## Exercise brief
Copy only what lies from the line containing "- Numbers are" through the line containing "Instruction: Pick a" in the entries below, keeping both end lines exact and dropping every picture.

BEGIN Supplied material

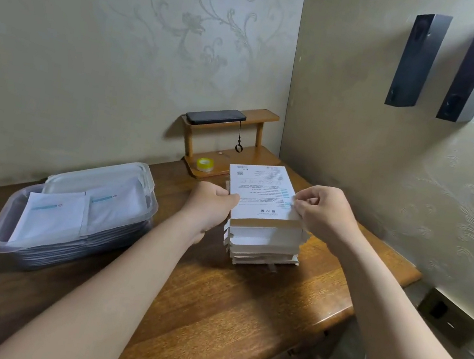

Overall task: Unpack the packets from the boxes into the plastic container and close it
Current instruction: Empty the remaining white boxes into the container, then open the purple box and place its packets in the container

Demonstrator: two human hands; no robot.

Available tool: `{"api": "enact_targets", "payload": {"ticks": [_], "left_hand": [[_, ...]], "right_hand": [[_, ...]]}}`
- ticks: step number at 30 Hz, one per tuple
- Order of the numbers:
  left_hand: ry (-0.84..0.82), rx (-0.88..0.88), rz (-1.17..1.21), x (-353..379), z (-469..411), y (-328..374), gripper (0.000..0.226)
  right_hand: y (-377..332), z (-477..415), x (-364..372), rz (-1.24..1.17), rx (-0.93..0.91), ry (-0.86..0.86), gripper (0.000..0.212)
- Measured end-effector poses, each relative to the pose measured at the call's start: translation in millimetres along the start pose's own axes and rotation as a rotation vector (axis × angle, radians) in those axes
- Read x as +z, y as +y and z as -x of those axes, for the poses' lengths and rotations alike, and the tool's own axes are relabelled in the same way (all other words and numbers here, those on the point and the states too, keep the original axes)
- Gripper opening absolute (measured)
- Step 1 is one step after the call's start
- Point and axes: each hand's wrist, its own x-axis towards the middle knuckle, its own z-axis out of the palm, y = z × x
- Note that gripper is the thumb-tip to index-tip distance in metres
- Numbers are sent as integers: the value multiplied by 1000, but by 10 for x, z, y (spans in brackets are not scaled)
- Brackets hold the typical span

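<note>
Top box [261, 192] sits on the stack of boxes [264, 245] on the desk [225, 301]. Our left hand [209, 206] and right hand [323, 211] pinch its opposite side edges. We judge it light, thin card that crushes easily, so we hold it by the edges. Plastic container [3, 238], open at left, holds flat packets [52, 218].

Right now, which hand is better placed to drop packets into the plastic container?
Left, likely: left hand grips the top box on the side nearest the plastic container; right hand grips its far edge.
</note>
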Motion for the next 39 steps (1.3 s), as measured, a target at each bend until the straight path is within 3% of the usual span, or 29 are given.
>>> {"api": "enact_targets", "payload": {"ticks": [4, 9, 18, 26, 30, 33, 35, 37, 39], "left_hand": [[12, 4, -2, -52, 54, 44, 31], [100, 43, 8, -280, 251, 180, 26], [273, 109, -6, -1275, 912, 63, 21], [587, 36, -28, -2639, 1668, -627, 17], [715, -130, -68, -3218, 2074, -1135, 18], [709, -282, -128, -3446, 2288, -1572, 4], [682, -353, -130, -3494, 2389, -1767, 20], [679, -387, -98, -3494, 2486, -1824, 18], [663, -429, -80, -3503, 2510, -1895, 38]], "right_hand": [[-116, 37, -61, 46, -20, 60, 18], [-509, 161, -73, 46, -110, 124, 26], [-1424, 597, 805, -85, -283, -163, 19], [-2268, 1338, 2108, -198, -350, -470, 13], [-2481, 1780, 2815, -141, -377, -647, 15], [-2512, 2028, 3210, 33, -311, -802, 15], [-2488, 2121, 3416, 123, -224, -888, 12], [-2444, 2186, 3594, 168, -167, -924, 10], [-2390, 2228, 3714, 183, -147, -926, 13]]}}
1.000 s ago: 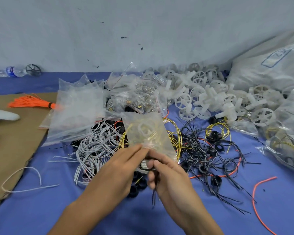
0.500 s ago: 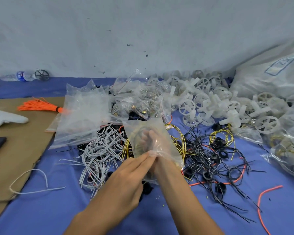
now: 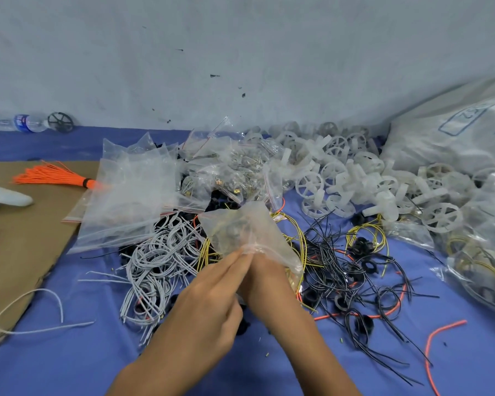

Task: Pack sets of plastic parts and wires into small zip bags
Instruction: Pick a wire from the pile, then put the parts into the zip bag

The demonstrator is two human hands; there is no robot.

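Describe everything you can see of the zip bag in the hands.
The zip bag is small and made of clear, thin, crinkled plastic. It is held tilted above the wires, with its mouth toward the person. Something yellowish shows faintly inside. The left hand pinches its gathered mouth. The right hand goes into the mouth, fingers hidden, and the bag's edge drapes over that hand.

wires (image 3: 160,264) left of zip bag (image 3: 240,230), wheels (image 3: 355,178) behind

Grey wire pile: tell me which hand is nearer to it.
Left. The left hand sits just right of the grey wire pile, pinching the zip bag; the right hand lies farther right, beyond the left one, fingers hidden in that bag.
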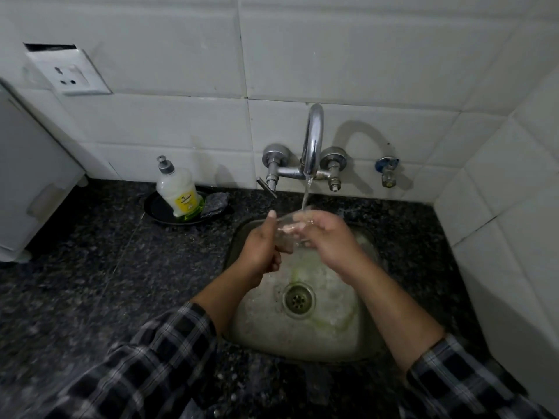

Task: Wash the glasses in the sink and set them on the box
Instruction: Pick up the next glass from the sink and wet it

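So there's one clear glass [287, 235] held right over the sink [329, 328], under the water stream [306, 195] from the chrome tap [313, 140] at the back of the sink. It's see-through and blurry, so its outline is honestly hard to make out. The left hand [261, 249] is wrapped round its near end with the thumb sticking up. The right hand [328, 237] has its fingers [302, 220] curled over the far end, though I can't tell if any go inside. Below them the sink's drain [299, 300] shows, with greenish streaks around it. Left of the sink on the dark granite tabletop [90, 267], a dish soap bottle [177, 192] stands in a black dish [158, 210] that also holds a dark scrubber [216, 201]. Both checked sleeves are cut off at the bottom edge.
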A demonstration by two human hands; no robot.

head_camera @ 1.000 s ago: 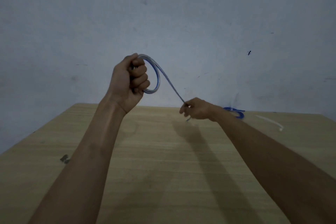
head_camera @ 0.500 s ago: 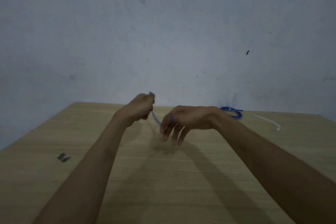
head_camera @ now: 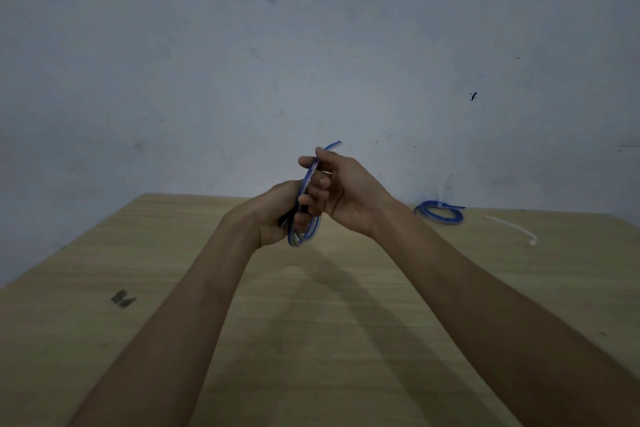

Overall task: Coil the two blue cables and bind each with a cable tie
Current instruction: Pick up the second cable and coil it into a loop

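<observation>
Blue flat cable (head_camera: 307, 180), glossy plastic jacket, is wound into a small oval coil and held up off the table between both your hands, about centre frame. Left hand (head_camera: 273, 215) has its fingers curled round the lower half of the coil, clamping the turns together. Right hand (head_camera: 346, 194) is on the upper half, thumb and fingers (head_camera: 313, 199) pinching the strands, and the free cable end (head_camera: 333, 144) pokes up and to the right past the thumb. The coil stands roughly on edge, long axis near vertical with a slight tilt. My read: coiling is about done and binding comes next, so what matters is where the tie is. The loose white plastic cable tie (head_camera: 512, 228) lies flat on the pale wood-grain table (head_camera: 311, 340), well off to the right of your right hand, long axis running diagonally, with what looks like its head at the nearer right end. Right hand is clearly closer, so I'd hold the coil with the left alone and reach with the right; the jacket looks springy, so the turns may pop open if you slacken. Between hand and tie sits the second blue cable coil (head_camera: 439, 214), flat on the table near the wall, a white tie round it with its tail sticking up, so it appears bound. Small dark object (head_camera: 123, 298) at far left, can't tell what.
</observation>
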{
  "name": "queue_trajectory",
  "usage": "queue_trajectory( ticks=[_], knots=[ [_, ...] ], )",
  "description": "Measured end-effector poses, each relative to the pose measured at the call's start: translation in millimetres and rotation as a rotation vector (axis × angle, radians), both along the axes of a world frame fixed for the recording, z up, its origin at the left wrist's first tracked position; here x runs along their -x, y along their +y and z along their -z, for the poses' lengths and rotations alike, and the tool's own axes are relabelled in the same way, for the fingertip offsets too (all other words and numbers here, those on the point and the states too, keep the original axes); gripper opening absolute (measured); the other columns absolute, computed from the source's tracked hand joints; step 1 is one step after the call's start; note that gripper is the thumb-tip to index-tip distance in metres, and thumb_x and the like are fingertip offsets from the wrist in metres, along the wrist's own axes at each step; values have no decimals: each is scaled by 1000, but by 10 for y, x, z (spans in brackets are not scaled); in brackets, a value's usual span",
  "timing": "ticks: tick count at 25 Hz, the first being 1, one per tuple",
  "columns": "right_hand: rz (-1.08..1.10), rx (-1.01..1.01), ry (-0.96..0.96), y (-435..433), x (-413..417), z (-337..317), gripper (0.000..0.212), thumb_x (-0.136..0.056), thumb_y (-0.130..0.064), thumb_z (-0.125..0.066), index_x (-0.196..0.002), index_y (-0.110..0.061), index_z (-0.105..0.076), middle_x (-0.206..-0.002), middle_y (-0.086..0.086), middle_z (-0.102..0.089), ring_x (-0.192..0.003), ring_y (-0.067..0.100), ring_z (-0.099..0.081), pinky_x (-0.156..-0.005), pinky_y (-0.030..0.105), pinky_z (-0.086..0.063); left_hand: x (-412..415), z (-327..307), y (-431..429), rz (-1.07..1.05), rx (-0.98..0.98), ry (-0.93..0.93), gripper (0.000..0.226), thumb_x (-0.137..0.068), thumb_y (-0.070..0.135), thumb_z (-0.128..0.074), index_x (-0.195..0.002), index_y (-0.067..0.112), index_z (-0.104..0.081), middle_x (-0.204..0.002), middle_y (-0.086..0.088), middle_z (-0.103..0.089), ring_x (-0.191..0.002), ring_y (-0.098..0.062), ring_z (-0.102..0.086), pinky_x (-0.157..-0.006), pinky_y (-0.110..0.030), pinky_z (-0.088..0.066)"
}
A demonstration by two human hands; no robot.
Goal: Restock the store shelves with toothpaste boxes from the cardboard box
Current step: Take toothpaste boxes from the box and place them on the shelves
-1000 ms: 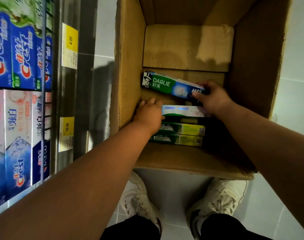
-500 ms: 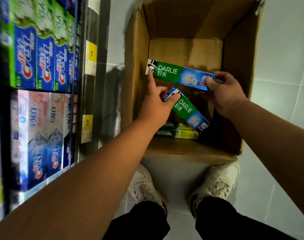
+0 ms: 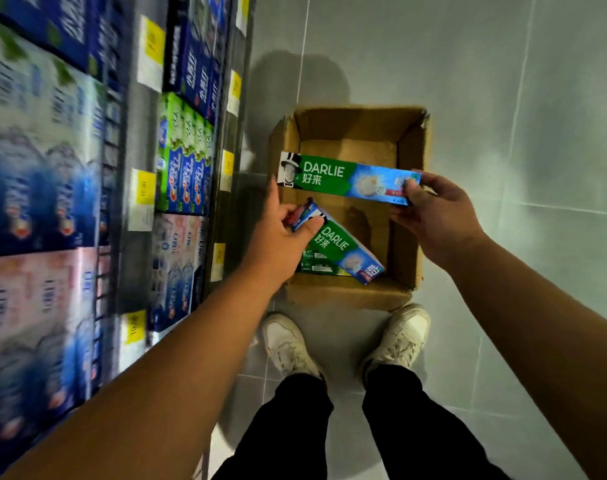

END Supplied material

## Problem solution
- Numbers are sent as integers: the value multiplied by 1000, but by 10 for x, z, y (spans in brackets are not scaled)
- Brackets hold the typical span

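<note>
Top box [261, 192] sits on the stack of boxes [264, 245] on the desk [225, 301]. Our left hand [209, 206] and right hand [323, 211] pinch its opposite side edges. We judge it light, thin card that crushes easily, so we hold it by the edges. Plastic container [3, 238], open at left, holds flat packets [52, 218].

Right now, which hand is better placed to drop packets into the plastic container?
Left, likely: left hand grips the top box on the side nearest the plastic container; right hand grips its far edge.
</note>
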Motion for the next 39 steps (1.3 s), as measured, a target at each bend until the straight path is within 3% of the usual span, or 29 are given.
>>> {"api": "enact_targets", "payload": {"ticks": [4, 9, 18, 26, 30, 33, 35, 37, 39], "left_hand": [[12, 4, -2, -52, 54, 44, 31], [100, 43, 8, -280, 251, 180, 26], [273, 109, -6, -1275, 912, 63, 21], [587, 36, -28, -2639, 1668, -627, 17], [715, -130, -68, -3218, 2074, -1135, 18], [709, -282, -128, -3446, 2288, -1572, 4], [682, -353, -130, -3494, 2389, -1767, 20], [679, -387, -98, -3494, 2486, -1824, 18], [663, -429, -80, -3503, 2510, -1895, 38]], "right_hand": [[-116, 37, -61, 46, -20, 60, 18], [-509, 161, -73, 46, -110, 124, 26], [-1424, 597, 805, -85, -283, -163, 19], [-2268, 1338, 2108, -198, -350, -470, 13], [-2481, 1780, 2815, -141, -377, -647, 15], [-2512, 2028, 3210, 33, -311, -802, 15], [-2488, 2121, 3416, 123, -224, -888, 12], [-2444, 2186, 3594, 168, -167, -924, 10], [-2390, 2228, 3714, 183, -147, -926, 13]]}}
1.000 s ago: 
0.500 s ago: 
now: 

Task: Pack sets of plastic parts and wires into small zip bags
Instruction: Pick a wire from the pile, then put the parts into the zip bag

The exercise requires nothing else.